Items from a dataset:
· · · · · · ·

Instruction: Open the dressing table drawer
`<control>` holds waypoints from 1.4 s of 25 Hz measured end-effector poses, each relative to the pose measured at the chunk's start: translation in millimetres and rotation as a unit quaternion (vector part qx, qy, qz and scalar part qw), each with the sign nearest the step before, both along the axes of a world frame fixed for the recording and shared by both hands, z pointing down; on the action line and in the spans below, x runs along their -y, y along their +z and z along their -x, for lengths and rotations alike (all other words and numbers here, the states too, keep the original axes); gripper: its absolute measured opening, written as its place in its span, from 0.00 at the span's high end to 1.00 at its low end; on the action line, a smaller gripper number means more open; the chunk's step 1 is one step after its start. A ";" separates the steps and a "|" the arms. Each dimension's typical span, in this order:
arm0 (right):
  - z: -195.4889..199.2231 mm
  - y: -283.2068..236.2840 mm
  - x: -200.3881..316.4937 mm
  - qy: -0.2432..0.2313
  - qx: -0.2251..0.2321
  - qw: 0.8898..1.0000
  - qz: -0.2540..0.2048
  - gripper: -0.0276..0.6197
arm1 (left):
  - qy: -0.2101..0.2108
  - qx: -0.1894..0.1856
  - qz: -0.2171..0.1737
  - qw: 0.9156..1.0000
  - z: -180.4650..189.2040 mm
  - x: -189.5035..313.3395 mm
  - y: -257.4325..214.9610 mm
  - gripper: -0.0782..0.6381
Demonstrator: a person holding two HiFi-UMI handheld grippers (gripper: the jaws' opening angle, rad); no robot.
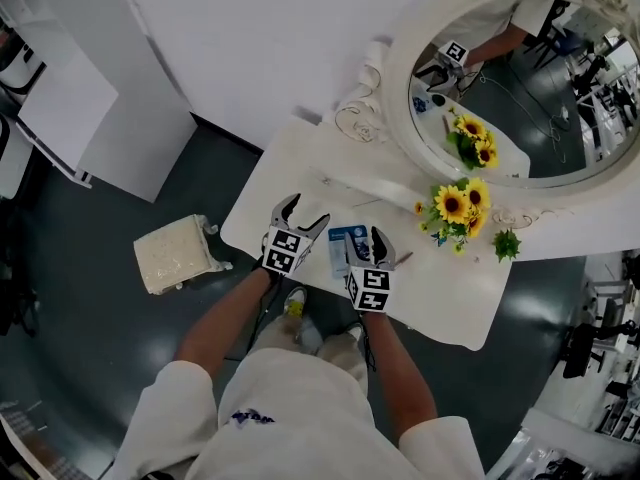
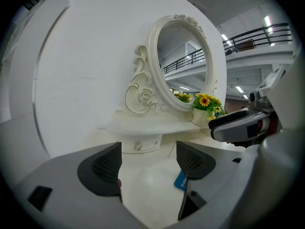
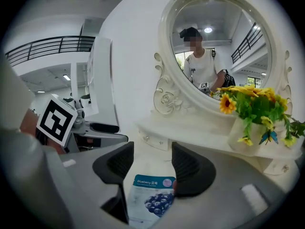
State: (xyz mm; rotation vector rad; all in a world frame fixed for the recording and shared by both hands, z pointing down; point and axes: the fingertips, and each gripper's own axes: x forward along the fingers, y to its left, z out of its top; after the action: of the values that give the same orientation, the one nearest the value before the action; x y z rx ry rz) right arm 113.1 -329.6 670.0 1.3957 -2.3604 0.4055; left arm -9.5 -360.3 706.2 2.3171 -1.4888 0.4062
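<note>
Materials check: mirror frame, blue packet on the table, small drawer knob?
Mirror frame: cream-painted carved wood or moulded resin, satin; scrollwork, no grain visible.
Packet: thin glossy printed plastic or foil film; lies flat, sheen.
Drawer knob: likely metal or glass; small bright glint, too small to be sure.

Both bare forearms (image 1: 228, 316) reach forward side by side. The left gripper (image 1: 298, 216) and the right gripper (image 1: 367, 248) point ahead, tilted slightly down, each with jaws apart, gripping nothing.
</note>
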 end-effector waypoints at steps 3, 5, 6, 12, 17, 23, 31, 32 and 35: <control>5.1 4.9 7.3 -0.002 0.000 1.000 0.002 0.57 | 0.017 0.014 0.008 1.000 -3.8 6.2 10.7 0.39; 7.8 10.4 12.2 0.002 0.002 1.000 0.007 0.57 | 0.019 0.018 0.014 1.000 -2.9 12.5 18.4 0.40; 8.2 13.5 14.4 0.005 0.001 1.000 0.009 0.57 | 0.018 0.016 0.017 1.000 -2.9 16.3 22.0 0.40; 14.1 29.0 28.0 0.016 -0.007 1.000 0.021 0.60 | 0.010 0.003 0.023 1.000 -5.6 41.7 38.2 0.41; 18.0 32.8 37.8 0.019 -0.011 0.999 0.023 0.63 | 0.007 0.000 0.024 1.000 -9.6 60.8 43.6 0.43; 19.8 36.0 42.5 0.026 -0.011 0.999 0.029 0.65 | 0.002 0.001 0.032 0.999 -11.4 76.8 49.9 0.50; 18.7 32.8 46.1 0.032 -0.011 0.999 0.027 0.69 | -0.008 0.004 0.054 0.998 -14.8 86.2 65.2 0.56; 17.8 32.8 46.2 0.033 -0.011 0.999 0.028 0.69 | -0.009 0.005 0.056 0.998 -15.4 87.0 66.9 0.57; 15.2 33.7 45.5 0.039 -0.011 0.999 0.030 0.70 | -0.013 0.006 0.064 0.998 -16.6 88.9 70.6 0.60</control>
State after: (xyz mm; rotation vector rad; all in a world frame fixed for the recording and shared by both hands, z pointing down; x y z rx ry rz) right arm 97.9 -375.1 703.7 1.4609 -2.2628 0.4755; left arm 7.1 -449.2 776.8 2.1970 -1.4539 0.4941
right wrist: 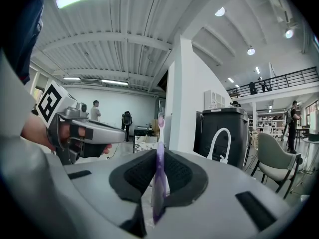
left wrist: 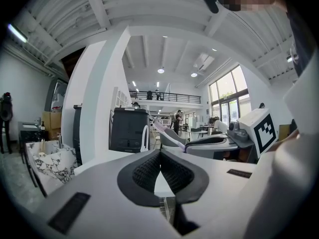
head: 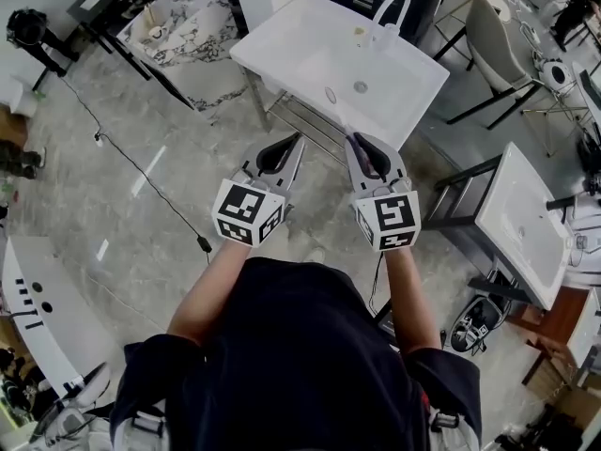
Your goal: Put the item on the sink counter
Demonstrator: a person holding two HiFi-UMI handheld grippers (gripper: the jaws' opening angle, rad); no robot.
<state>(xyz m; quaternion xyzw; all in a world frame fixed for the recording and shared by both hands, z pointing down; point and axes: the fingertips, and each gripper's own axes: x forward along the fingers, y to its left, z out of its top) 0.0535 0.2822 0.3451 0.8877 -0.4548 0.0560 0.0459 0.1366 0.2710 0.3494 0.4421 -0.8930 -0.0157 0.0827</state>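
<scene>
We hold both grippers side by side at chest height, tips pointing forward over the marbled grey floor (head: 113,205). The right gripper (right wrist: 159,159) is clamped on a purple toothbrush (right wrist: 159,183). Its handle is pinched upright between the ribbed black pads (right wrist: 137,176), and the brush end rises past the tips. The left gripper (left wrist: 159,156) sits just beside the right one, apart from it. Its jaws are drawn together so the pad tips meet, with nothing between them. The white sink (head: 282,38) stands ahead of both grippers on a metal frame. Its near rim lies just beyond the tips in the head view, and its white arched faucet (head: 392,9) is at the far edge, ahead and to the right of the right gripper. The toothbrush is in the air short of the sink, touching nothing but the gripper's pads. To the right of the right gripper stands a second white sink (head: 512,191). Off to the left of the left gripper a black cable (head: 141,169) runs across the floor.
</scene>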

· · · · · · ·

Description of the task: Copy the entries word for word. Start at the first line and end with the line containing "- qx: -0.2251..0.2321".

Exercise solution:
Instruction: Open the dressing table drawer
`<control>` holds waypoints from 1.4 s of 25 Hz measured end-effector poses, each relative to the pose measured at the chunk's start: translation in millimetres and rotation as a unit quaternion (vector part qx, qy, qz and scalar part qw), each with the sign nearest the step before, both along the axes of a world frame fixed for the recording and shared by both hands, z pointing down; on the action line and in the spans below, x runs along their -y, y along their +z and z along their -x, for lengths and rotations alike (all other words and numbers here, the states too, keep the original axes); gripper: its absolute measured opening, written as its place in its span, from 0.00 at the span's high end to 1.00 at its low end; on the action line, a smaller gripper number means more open; the chunk's step 1 is one step after its start. A ";" separates the steps and a "|" the arms. Each dimension's typical span, in this order:
arm0 (right):
  - z: -195.4889..199.2231 mm
  - y: -283.2068..236.2840 mm
  - x: -200.3881..316.4937 mm
  - qy: -0.2432..0.2313
  - qx: -0.2251..0.2321

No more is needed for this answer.